• _ABOUT THIS TASK_
In the listing below, start your output at the line with "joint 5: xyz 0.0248" and end it after the line with "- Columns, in", copying every line exactly.
»»
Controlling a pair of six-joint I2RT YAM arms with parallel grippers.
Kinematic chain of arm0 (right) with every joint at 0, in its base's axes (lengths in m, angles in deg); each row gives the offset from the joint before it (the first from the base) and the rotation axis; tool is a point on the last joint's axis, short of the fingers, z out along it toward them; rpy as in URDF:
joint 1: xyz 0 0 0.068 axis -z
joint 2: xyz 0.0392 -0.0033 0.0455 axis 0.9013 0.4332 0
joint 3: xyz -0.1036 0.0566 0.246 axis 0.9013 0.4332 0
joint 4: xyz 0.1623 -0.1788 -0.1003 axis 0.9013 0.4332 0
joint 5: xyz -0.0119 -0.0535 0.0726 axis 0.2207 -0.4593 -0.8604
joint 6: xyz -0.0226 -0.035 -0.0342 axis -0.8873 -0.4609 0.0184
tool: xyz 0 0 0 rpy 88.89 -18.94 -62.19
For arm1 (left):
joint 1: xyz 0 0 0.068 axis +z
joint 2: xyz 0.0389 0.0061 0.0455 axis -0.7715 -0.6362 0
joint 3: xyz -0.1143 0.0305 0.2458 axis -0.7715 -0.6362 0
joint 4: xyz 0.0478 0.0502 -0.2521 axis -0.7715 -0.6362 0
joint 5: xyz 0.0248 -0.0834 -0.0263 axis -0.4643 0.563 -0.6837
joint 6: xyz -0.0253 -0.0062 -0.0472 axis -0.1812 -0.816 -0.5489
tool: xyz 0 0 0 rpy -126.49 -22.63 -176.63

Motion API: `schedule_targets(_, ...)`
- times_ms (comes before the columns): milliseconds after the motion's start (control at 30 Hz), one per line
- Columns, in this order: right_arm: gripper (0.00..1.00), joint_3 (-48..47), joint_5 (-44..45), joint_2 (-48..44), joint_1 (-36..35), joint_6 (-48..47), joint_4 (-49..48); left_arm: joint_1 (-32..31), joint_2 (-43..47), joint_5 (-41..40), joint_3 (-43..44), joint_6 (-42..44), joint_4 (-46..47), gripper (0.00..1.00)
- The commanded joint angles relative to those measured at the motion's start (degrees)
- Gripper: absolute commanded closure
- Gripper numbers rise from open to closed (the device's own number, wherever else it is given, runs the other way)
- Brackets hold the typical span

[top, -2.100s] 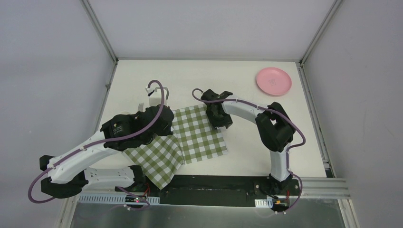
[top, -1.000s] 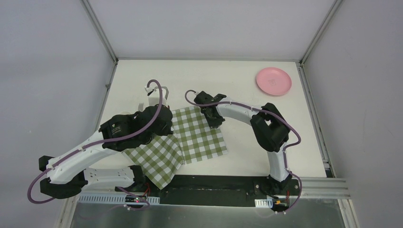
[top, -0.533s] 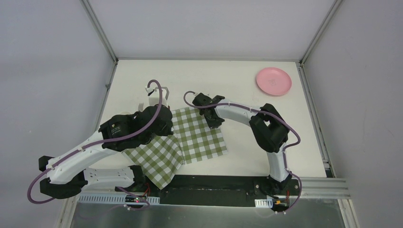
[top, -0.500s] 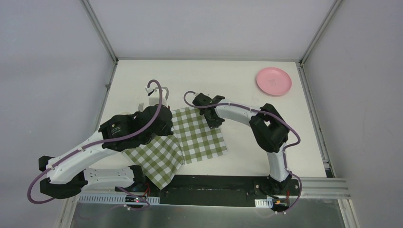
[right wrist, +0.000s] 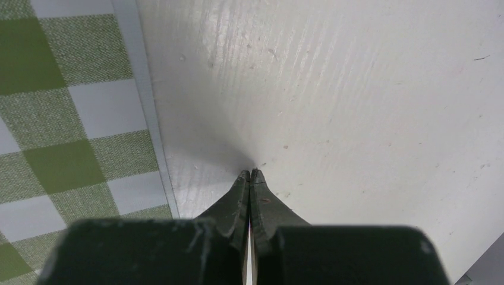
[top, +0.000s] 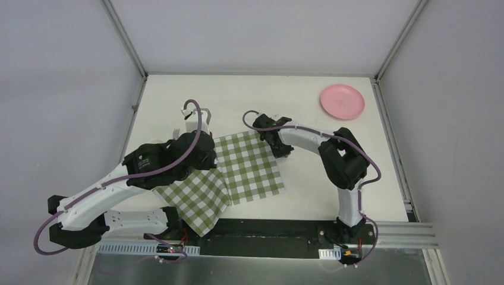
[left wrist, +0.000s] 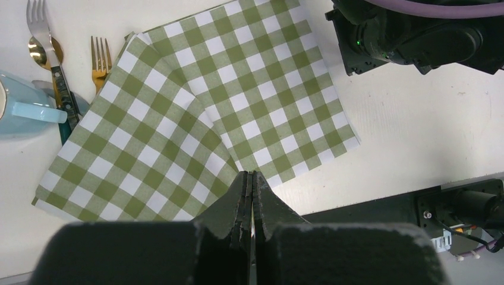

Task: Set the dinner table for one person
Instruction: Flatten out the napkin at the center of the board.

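My left arm [top: 119, 184] covers part of the checked cloth [top: 252, 169] from above. Both claws are fully closed, empty: left claw [left wrist: 251, 178] over the cloth, right claw [right wrist: 250, 175] at bare counter [right wrist: 356, 89] beside its edge.

Plain pale grey walls [top: 255, 35] close in the dinner table [top: 309, 95] on three sides, with aluminium posts [top: 123, 37] rising at the two far corners. Along the near edge runs a black strip [top: 255, 228], then a brushed metal sheet [top: 255, 270]. The light is soft and even.
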Motion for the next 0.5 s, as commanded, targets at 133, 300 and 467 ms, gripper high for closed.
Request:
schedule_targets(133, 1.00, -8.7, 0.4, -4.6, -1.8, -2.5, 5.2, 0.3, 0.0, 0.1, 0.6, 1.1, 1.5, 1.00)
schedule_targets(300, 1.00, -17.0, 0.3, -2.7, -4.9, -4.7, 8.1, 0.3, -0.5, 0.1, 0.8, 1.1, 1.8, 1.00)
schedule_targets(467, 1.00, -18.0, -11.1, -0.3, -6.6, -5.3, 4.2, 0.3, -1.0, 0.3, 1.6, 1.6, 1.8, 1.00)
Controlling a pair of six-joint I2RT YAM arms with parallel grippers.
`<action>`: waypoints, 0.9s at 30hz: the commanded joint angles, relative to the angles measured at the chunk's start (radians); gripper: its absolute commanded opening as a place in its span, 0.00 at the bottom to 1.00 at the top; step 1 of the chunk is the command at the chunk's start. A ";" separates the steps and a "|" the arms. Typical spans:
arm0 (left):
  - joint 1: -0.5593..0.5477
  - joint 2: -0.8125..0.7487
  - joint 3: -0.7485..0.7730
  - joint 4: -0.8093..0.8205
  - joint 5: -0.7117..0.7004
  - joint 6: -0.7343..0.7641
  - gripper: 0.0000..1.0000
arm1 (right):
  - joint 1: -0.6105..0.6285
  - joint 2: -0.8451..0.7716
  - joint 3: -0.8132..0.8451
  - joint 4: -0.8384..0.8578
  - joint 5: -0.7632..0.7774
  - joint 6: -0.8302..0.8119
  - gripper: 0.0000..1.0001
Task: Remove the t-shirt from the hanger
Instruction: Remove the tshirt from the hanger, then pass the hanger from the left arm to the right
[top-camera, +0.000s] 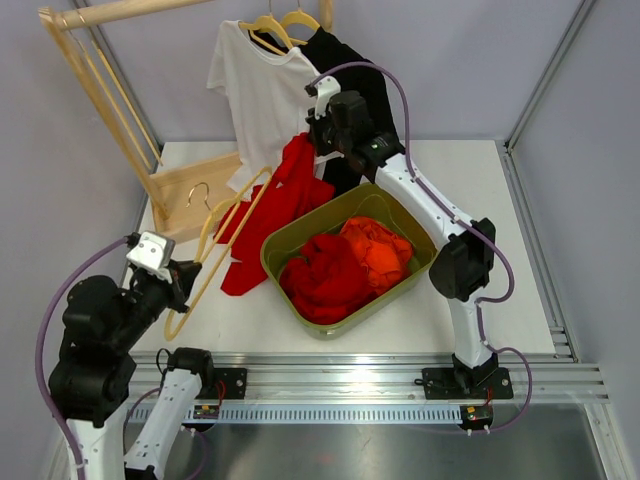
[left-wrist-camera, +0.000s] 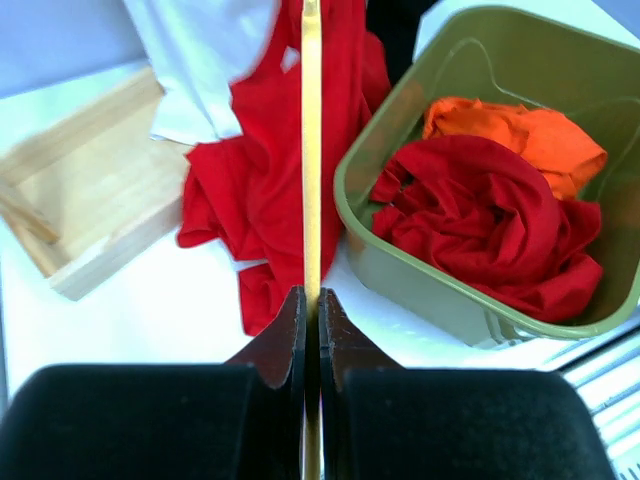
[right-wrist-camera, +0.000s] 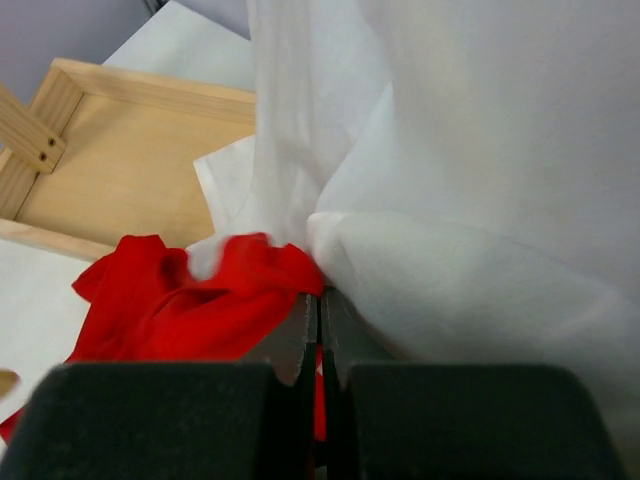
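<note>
I judge this to be the pull-off step. The red t-shirt (top-camera: 296, 178) trails from beside the white t-shirt (top-camera: 258, 92) down to the table next to the green bin (top-camera: 272, 262), and it seems to be still partly on the yellow hanger (top-camera: 216, 252). My left gripper (left-wrist-camera: 311, 296) is clamped tight on the hanger's bar, and my right gripper (right-wrist-camera: 319, 298) is pinched closed on a fold of red cloth, with white fabric pressing against it. Next I'd draw the two apart, making sure the white shirt isn't caught too.

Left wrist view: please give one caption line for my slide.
Left gripper shut on the yellow hanger, red t-shirt at its far end, green bin of clothes alongside.
</note>
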 joint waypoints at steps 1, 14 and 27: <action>-0.003 -0.011 0.074 0.013 -0.082 0.001 0.00 | 0.007 -0.025 -0.019 0.049 -0.063 -0.011 0.00; -0.004 -0.033 0.031 0.097 -0.102 -0.039 0.00 | 0.079 -0.060 -0.021 -0.320 -0.910 -0.464 0.02; -0.004 0.039 -0.053 0.176 0.100 0.007 0.00 | 0.079 -0.119 0.076 -0.665 -0.852 -0.908 0.76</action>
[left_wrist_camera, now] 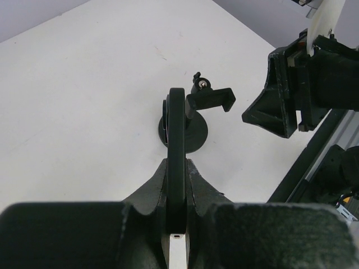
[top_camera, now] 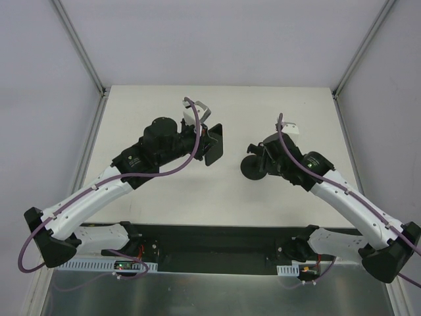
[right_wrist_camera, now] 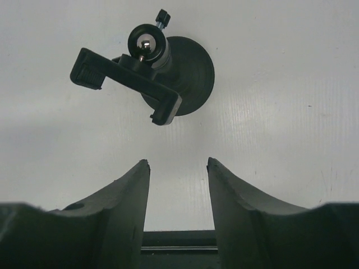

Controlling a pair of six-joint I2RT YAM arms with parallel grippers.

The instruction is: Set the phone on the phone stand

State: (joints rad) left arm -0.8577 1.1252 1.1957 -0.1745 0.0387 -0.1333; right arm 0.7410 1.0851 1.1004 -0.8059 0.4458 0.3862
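Lining up matters most now: our left gripper (left_wrist_camera: 176, 174) is clamped on the phone (left_wrist_camera: 176, 129), held edge-on above the table (left_wrist_camera: 84, 84), short of the phone stand (left_wrist_camera: 211, 99). Right gripper (right_wrist_camera: 178, 168) hangs open, empty; we'd steady the stand with it.

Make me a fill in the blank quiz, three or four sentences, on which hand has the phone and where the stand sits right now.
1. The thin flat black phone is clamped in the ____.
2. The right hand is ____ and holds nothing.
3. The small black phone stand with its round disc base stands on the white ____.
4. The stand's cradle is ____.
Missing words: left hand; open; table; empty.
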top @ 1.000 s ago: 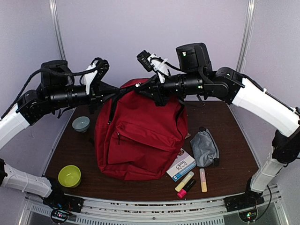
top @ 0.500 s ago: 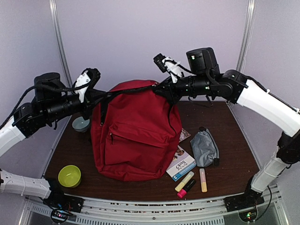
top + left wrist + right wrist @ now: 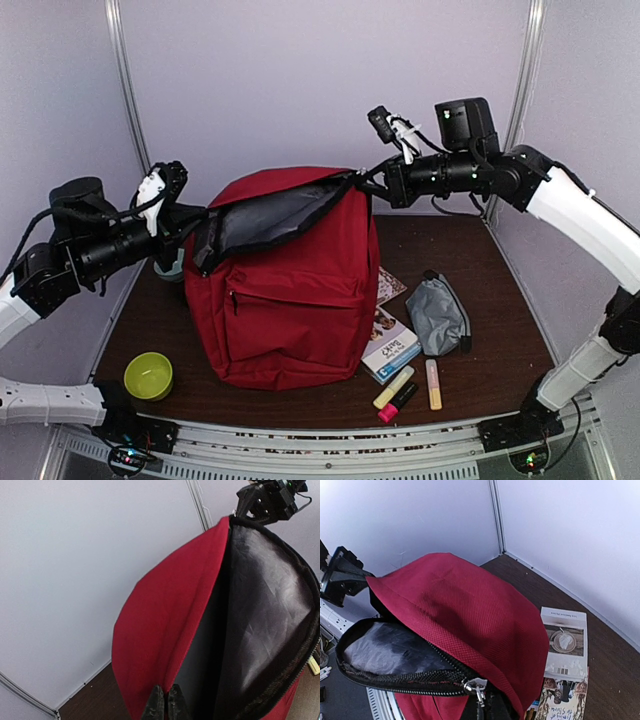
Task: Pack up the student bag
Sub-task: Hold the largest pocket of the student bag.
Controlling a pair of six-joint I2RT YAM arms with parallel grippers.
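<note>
Both arms are drawing apart, the left hand (image 3: pixel 198 222) and right hand (image 3: pixel 368 184) each clamping shut on the rim of the student bag (image 3: pixel 290 300), which is standing upright mid-table (image 3: pixel 500 300), so its mouth is now gaping open for loading.

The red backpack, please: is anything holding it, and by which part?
The student bag is held by its open mouth's rim: left pincer at one end, right pincer at the other.

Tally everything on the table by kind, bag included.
red fabric backpack: 1
grey zip pouch: 1
bowls: 2, lime green bowl, grey-blue bowl
highlighters: 3, yellow highlighter, pink highlighter, orange highlighter
books: 2, blue-white book, thin booklet
Total: 9
</note>
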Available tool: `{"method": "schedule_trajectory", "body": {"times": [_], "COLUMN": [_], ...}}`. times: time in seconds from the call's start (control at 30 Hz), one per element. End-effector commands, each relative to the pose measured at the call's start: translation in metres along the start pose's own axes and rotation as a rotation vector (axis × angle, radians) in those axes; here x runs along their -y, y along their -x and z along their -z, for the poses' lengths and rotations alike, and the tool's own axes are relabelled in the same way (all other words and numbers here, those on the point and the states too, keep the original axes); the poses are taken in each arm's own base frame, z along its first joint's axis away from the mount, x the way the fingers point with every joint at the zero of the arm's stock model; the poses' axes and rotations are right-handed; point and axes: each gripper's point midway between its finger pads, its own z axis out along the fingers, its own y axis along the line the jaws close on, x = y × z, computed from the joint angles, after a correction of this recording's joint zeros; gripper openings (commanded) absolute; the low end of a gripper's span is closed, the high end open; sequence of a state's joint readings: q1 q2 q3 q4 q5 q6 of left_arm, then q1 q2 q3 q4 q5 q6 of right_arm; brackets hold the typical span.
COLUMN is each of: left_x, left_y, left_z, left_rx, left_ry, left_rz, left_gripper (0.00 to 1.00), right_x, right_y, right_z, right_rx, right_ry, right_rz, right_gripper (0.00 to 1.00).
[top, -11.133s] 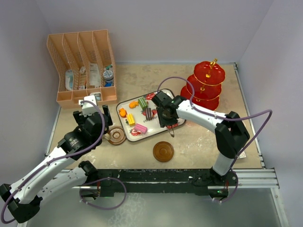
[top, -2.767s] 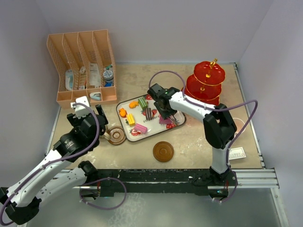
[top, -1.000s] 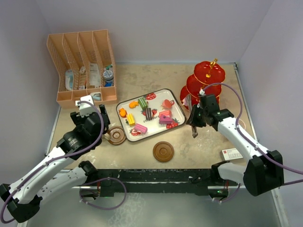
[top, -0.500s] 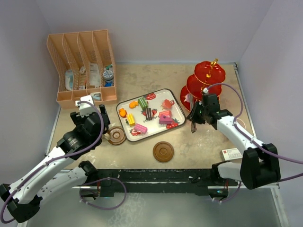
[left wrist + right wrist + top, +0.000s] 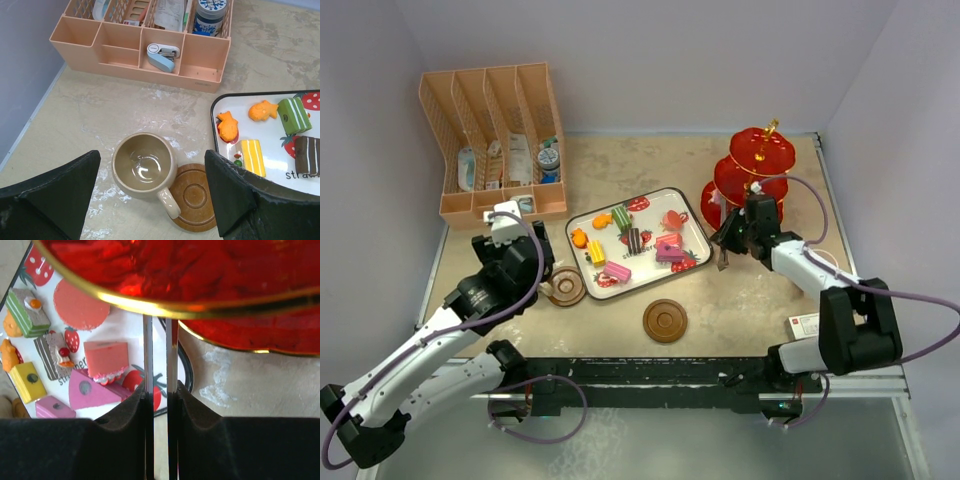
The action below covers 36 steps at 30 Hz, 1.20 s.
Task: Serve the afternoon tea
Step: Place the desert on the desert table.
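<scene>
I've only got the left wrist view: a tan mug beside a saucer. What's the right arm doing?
Observer: The right end effector is shut on metal tongs, close beside the red three-tier stand.
Operator: Anything on the stand?
Observer: Nothing shows on its tiers from above.
Operator: Is there another saucer?
Observer: Yes, a second brown saucer sits with nothing on it, nearer the arm bases than the tray.

The divided rack (image 5: 490, 140) stands back left on the worktop (image 5: 620, 165), the three-tier stand (image 5: 760, 165) back right, the tray (image 5: 695, 235) of toy cakes (image 5: 595, 252) between them. Left of the tray a mug (image 5: 144, 166) sits beside a saucer (image 5: 191, 196); a second saucer (image 5: 665, 321) lies before it.
</scene>
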<state>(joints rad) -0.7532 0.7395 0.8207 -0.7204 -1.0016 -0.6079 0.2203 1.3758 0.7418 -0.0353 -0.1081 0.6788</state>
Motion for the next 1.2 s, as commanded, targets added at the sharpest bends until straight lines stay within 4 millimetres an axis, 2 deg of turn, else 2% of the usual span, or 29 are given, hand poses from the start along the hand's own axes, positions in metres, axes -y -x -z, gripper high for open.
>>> {"method": "schedule_trajectory", "body": {"times": [0.0,0.27,0.4,0.57,0.87,1.17], "left_x": [0.003,0.003,0.003,0.002,0.004,0.005], "left_y": [0.004,0.003,0.004,0.004,0.003,0.002], "left_z": [-0.001,-0.001,-0.002,-0.002,-0.002,-0.002], "left_rx": [0.008,0.008,0.008,0.009,0.003,0.001], "left_ry": [-0.002,-0.001,0.003,0.005,-0.003,-0.008], "left_rz": [-0.002,-0.001,-0.003,0.002,-0.006,-0.008], "left_gripper": [0.83,0.83,0.83,0.83,0.83,0.83], "right_x": [-0.011,-0.005,-0.003,0.002,0.01,0.008], "right_y": [0.024,0.022,0.02,0.018,0.016,0.011], "right_z": [-0.012,-0.037,-0.039,-0.03,-0.009,0.007], "right_rx": [0.079,0.039,0.018,0.016,0.022,0.016], "right_ry": [0.063,0.078,0.083,0.082,0.077,0.093], "right_rz": [0.002,0.02,0.036,0.053,0.057,0.067], "right_gripper": [0.16,0.18,0.22,0.33,0.37,0.4]}}
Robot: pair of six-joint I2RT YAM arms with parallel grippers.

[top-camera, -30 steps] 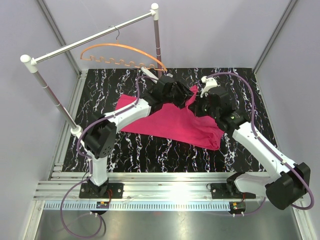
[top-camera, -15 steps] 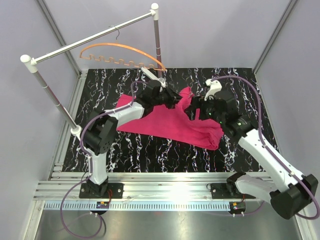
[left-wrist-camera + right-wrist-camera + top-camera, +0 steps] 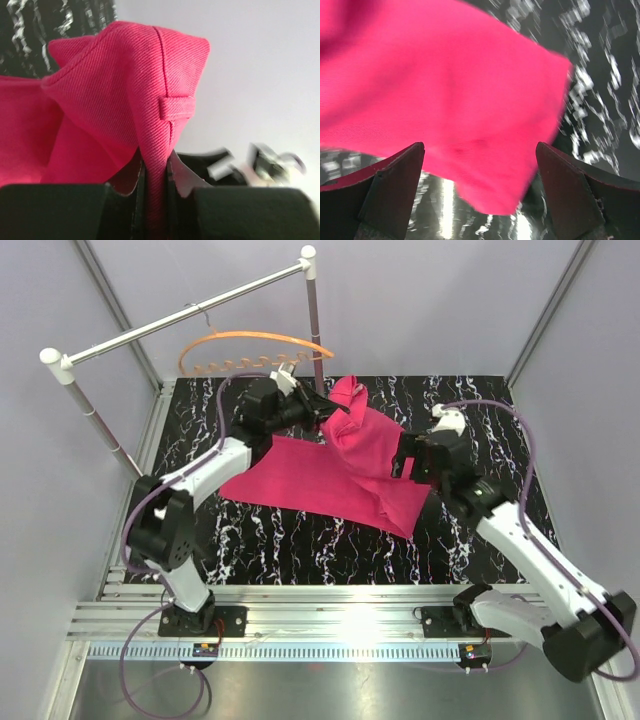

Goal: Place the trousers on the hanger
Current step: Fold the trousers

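Since a second ago our left fingers (image 3: pixel 320 410) have risen and swung back toward the hanger (image 3: pixel 255 338), hauling one corner of the trousers (image 3: pixel 340 475) up off the desk (image 3: pixel 300 540). They are clamped tight on a fold below a belt loop (image 3: pixel 177 107). The rest of the cloth trails onto the desk. Our right fingers (image 3: pixel 403 465) gape wide over the cloth's edge, gripping nothing.

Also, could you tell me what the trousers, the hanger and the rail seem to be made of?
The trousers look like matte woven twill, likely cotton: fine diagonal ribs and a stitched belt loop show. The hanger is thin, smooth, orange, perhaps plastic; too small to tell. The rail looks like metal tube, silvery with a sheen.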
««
• _RESPONSE TO THIS EXERCISE_
joint 5: xyz 0.0248 -0.0834 -0.0263 axis -0.4643 0.563 -0.6837
joint 6: xyz -0.0253 -0.0062 -0.0472 axis -0.1812 -0.816 -0.5489
tool: xyz 0 0 0 rpy -126.49 -22.63 -176.63

Motion API: `schedule_targets(_, ...)`
- times_ms (comes before the columns): milliseconds after the motion's start (control at 30 Hz), one per line
- Columns, in this order: right_arm: gripper (0.00..1.00), joint_3 (-48..47), joint_5 (-44..45), joint_2 (-48..44), joint_1 (-36..35), joint_6 (-48..47), joint_4 (-49..48); left_arm: joint_1 (-32..31), joint_2 (-43..47), joint_5 (-41..40), joint_3 (-43..44), joint_6 (-42..44), joint_4 (-46..47), gripper (0.00..1.00)

A complete answer has now been given to the exercise.